Soudain, la porte s’ouvre et un détraqueur en passe doucement le pas pour venir flotter à quelques mètres de nous. Son odeur pestilentielle m’agresse immédiatement les sens et son infecte présence nous surplombe et nous enveloppe de son aura de mort. Un souvenir fugace s’impose à moi et je me souviens alors des mots employés par Albus Dumbledore pour faire face aux récents événements : “Une protection offerte par le Ministère de la Magie afin d'empêcher Sirius Black de pénétrer dans l'établissement”.
Avec des détraqueurs ? Ces gens sont fou.
Mais je suis une magicienne après tout, et pas une de ces grattes-papiers fourrée au ministère comme j’ai pu en croiser au cour de ma courte carrière. D’un mouvement brusque, j’attrappe la manche du premier frère et le tire derrière moi sans aucune forme de procès. Je veux faire reculer le second mais, avant que je ne puisse le faire, je vois le détraqueur s'approcher de lui sans un bruit pour observer, de ses yeux vides, le visage défait du jeune homme.
Une angoissante colère monte en moi. Que je hais ces êtres abjects et leurs manières douteuses, si ça ne tenait qu’à moi… Sans hésitation, je me jette en travers de sa route et pousse le rouquin le plus loin que je puisse en ignorant son vague cri de douleur.
-T’approches encore et je te vaporise, compris ? je menace la chose d’une voix moins assurée que je n’aurais voulu. Personne ne cache Sirius black dans ce wagon !
Bon, je l’avoue, je ne suis jamais en grande forme devant ce genre de créature alors, pour la répartie cinglante, on repassera. Mais cela à l’air de faire son effet car le détraqueur semble hésiter à avancer, sans doute ma baguette le tient-elle plus en respect que mon visage blafard et mes yeux apeurés. Je vous avais dit que ces trucs ne me plaisaient pas.
Sans prévenir, une vague lumière blanche illumine les wagons très au loin et un pâle sourire illumine mon visage défait.
-Bon, et bien que les festivités commencent alors… Spero Patronum !
À l’instant où je prononce ces mots, une superbe panthère nébuleuse aux contours vaporeux sort de ma baguette en illuminant de ses courbes blanches notre wagon. Celle-ci charge le détraqueur et l'envoie plusieurs fois valdinguer dans le couloir, jusqu'à ce qu’il se décide à s’enfuir dans la nuit glacée. Je vois un second le suivre immédiatement et la porte du train se referme brutalement sur eux avec un bruit sonore.
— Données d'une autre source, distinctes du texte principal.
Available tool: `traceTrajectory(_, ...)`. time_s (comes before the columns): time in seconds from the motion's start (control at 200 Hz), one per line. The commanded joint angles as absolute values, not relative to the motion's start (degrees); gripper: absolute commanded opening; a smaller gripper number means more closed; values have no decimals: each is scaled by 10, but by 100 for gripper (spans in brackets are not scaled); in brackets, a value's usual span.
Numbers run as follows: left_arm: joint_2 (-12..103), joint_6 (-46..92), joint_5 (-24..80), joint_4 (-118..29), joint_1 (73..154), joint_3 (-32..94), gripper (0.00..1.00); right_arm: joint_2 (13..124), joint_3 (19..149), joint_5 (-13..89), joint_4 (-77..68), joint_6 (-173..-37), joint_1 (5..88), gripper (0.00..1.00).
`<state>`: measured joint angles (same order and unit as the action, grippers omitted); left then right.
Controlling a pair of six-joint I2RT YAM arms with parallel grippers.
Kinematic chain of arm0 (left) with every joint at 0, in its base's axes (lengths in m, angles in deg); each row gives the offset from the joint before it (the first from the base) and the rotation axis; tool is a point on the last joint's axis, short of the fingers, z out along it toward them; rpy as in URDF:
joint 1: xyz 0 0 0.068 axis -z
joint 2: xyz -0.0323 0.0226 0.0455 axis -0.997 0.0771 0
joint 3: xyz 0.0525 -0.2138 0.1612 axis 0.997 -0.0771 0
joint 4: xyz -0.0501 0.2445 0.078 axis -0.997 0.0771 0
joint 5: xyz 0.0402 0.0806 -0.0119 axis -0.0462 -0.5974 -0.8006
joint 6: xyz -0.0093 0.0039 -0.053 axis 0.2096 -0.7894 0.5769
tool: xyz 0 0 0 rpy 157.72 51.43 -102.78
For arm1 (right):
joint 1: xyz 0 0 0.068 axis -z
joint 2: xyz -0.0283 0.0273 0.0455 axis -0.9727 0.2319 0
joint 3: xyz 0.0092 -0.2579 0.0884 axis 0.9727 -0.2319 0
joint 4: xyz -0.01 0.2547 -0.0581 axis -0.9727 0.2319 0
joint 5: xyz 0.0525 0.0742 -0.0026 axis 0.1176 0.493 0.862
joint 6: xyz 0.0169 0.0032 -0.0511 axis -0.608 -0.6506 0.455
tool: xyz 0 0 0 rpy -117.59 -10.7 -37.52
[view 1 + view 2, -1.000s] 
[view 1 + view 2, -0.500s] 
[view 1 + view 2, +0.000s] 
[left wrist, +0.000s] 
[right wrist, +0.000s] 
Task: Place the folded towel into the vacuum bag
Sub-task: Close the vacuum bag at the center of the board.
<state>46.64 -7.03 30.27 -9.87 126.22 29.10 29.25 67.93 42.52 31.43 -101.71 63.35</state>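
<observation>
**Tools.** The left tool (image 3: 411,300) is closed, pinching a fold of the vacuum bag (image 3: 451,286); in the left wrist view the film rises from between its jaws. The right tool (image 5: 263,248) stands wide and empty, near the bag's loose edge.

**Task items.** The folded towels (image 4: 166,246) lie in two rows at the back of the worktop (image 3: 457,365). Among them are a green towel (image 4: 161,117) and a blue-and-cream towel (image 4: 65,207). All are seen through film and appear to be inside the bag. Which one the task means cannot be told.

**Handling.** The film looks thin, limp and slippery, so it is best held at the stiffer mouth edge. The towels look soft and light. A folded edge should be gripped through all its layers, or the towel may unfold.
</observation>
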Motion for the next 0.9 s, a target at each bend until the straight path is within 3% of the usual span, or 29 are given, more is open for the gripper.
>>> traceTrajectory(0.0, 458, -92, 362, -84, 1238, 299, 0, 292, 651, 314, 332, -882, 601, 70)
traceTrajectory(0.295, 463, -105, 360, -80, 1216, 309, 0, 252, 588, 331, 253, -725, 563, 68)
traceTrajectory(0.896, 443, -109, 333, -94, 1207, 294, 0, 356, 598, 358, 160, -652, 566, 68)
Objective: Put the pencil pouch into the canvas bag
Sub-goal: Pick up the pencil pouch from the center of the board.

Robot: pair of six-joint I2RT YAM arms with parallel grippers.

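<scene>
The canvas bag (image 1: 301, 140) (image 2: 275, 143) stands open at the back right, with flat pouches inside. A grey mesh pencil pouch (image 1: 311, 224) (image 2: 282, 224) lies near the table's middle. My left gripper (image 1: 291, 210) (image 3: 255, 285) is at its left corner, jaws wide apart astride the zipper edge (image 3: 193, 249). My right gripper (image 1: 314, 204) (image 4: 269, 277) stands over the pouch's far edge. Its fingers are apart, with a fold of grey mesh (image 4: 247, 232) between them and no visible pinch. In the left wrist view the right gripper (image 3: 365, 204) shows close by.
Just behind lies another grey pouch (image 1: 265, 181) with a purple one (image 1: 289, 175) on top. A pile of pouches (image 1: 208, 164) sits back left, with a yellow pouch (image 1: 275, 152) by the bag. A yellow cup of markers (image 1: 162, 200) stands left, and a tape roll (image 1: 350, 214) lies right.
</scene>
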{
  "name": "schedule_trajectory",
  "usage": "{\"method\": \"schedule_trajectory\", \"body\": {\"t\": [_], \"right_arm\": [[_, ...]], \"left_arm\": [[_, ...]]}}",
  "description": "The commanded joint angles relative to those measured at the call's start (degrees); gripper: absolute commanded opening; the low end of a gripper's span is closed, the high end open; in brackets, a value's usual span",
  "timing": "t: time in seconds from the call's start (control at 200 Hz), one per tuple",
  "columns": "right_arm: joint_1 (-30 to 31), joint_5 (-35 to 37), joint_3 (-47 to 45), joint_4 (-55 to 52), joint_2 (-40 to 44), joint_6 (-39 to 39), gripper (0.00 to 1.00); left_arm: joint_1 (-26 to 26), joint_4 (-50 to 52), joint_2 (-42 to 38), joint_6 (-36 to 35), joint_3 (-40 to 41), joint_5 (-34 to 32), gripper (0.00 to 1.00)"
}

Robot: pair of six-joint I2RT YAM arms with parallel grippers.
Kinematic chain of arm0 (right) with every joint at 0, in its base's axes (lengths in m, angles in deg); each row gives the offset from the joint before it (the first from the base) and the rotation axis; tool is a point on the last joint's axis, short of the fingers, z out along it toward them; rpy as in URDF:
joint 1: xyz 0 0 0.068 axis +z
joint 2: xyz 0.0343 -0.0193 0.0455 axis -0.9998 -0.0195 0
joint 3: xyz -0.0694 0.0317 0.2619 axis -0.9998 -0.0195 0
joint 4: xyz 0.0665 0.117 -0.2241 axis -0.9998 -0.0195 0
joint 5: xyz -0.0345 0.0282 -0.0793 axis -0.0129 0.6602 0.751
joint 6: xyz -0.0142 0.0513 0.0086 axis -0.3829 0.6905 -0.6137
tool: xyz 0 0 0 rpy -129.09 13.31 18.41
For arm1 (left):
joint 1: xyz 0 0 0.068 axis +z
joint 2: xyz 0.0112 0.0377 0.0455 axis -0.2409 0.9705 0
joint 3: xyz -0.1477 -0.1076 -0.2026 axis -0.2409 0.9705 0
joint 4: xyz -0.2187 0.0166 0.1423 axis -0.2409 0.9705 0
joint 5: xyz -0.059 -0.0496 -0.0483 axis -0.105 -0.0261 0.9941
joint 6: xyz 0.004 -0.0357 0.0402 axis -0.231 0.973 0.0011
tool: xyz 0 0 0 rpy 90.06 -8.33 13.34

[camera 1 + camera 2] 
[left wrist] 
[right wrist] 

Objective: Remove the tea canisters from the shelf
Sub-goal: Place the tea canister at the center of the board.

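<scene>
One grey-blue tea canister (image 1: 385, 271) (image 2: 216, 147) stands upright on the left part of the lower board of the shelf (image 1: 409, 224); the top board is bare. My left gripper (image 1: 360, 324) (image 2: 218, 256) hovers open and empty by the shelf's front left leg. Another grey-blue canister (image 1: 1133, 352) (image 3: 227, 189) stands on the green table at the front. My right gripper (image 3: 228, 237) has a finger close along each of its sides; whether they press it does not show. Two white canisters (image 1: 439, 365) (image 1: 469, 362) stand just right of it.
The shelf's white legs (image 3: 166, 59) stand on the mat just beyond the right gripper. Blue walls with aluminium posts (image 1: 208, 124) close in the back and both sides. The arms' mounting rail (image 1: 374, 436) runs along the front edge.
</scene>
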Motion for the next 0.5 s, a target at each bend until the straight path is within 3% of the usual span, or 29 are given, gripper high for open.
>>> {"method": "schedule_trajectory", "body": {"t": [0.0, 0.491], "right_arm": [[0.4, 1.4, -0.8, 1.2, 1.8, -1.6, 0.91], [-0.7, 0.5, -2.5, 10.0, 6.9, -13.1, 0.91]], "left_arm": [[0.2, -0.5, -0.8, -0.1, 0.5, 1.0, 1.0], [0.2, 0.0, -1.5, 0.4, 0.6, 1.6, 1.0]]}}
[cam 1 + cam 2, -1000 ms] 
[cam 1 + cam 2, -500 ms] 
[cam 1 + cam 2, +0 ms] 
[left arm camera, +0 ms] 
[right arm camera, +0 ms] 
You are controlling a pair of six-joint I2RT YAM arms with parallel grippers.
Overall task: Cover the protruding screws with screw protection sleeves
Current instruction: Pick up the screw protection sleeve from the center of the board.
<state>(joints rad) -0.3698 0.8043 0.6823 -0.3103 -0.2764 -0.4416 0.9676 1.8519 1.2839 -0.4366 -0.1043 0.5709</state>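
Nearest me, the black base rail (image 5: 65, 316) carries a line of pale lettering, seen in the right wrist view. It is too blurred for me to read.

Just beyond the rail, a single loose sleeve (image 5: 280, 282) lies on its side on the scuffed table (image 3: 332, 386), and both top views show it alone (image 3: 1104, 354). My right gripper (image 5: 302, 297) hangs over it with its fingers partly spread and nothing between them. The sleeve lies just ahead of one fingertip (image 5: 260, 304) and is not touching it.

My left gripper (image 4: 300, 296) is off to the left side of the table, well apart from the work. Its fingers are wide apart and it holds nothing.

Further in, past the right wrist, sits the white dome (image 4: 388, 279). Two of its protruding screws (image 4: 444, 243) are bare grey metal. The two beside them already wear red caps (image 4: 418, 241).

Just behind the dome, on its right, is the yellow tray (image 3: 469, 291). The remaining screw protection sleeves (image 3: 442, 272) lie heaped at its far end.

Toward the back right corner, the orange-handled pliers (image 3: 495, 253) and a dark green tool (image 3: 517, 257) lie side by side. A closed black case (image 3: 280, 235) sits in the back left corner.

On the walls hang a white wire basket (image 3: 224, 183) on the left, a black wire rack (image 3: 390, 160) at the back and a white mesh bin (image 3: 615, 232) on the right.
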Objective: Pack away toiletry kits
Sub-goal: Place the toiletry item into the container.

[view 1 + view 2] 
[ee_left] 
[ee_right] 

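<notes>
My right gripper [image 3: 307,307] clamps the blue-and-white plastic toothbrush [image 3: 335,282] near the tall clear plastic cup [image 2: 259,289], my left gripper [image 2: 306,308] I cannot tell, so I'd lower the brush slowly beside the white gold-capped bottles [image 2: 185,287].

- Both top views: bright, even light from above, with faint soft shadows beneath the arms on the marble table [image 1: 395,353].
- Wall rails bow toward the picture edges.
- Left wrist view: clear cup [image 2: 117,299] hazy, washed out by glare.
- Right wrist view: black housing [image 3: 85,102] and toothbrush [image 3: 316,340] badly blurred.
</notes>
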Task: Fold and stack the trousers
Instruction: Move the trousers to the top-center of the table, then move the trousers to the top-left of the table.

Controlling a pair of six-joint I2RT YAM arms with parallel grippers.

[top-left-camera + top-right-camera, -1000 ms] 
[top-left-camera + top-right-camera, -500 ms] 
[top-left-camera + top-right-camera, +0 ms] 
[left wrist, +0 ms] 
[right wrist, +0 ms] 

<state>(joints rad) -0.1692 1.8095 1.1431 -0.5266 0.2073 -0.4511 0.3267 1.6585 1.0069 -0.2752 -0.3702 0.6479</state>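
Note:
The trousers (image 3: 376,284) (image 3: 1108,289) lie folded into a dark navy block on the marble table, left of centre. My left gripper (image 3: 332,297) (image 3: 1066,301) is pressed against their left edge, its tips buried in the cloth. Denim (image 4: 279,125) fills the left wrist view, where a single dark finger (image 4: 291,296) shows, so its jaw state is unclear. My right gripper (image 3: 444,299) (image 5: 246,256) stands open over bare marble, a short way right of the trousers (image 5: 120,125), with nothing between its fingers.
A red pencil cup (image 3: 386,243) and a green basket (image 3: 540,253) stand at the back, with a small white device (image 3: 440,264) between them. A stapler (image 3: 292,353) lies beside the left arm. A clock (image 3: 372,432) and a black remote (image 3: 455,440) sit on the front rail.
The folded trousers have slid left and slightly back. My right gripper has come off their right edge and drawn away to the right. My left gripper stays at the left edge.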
Les lampes se rallument toutes d’un seul coup et nous sentons tous le train se remettre en branle pour les arracher à cette campagne boueuse. Autour de moi, le wagon s’est fait silencieux. Non pas que le calme me déplaise, loin de là, mais lorsque j’en suis la raison, ça me donne tout simplement envie de fuir à toute jambe.
-Merci pour votre calme, je leur dis à tous sans être inspirée du tout. Vous pouvez reprendre vos activités, nous arrivons dans moins de deux heures.
Voilà, ça y est, j’ai rempli mon rôle, maintenant je vais pouvoir aller me reposer sur mon siège en faisant semblant de dormir pour ne pas que l’on vienne m’interroger. Je plaque un sourire réconfortant sur mon visage et je dépasse les deux frères encore abasourdi qui me regardent comme si j’étais Dumbledore en personne. Quoi, personne n’a jamais vu un Patronus ? Cette école part décidément à vau-l’eau.
Une fois de retour sur mon siège, les deux heures passent relativement rapidement, du moins si je mets de côtés les discussions animées qui agitent le wagon durant tout le trajet. À un moment, j’en profite pour m’enfermer dans l’élégante salle de bain du train et me changer. Non pas que je ne sois pas à l’aise en pull en laine (noir, vous l’aurez compris) et pantalon, mais mon poste demande un peu plus de… Distinction si vous voyez ce que je veux dire.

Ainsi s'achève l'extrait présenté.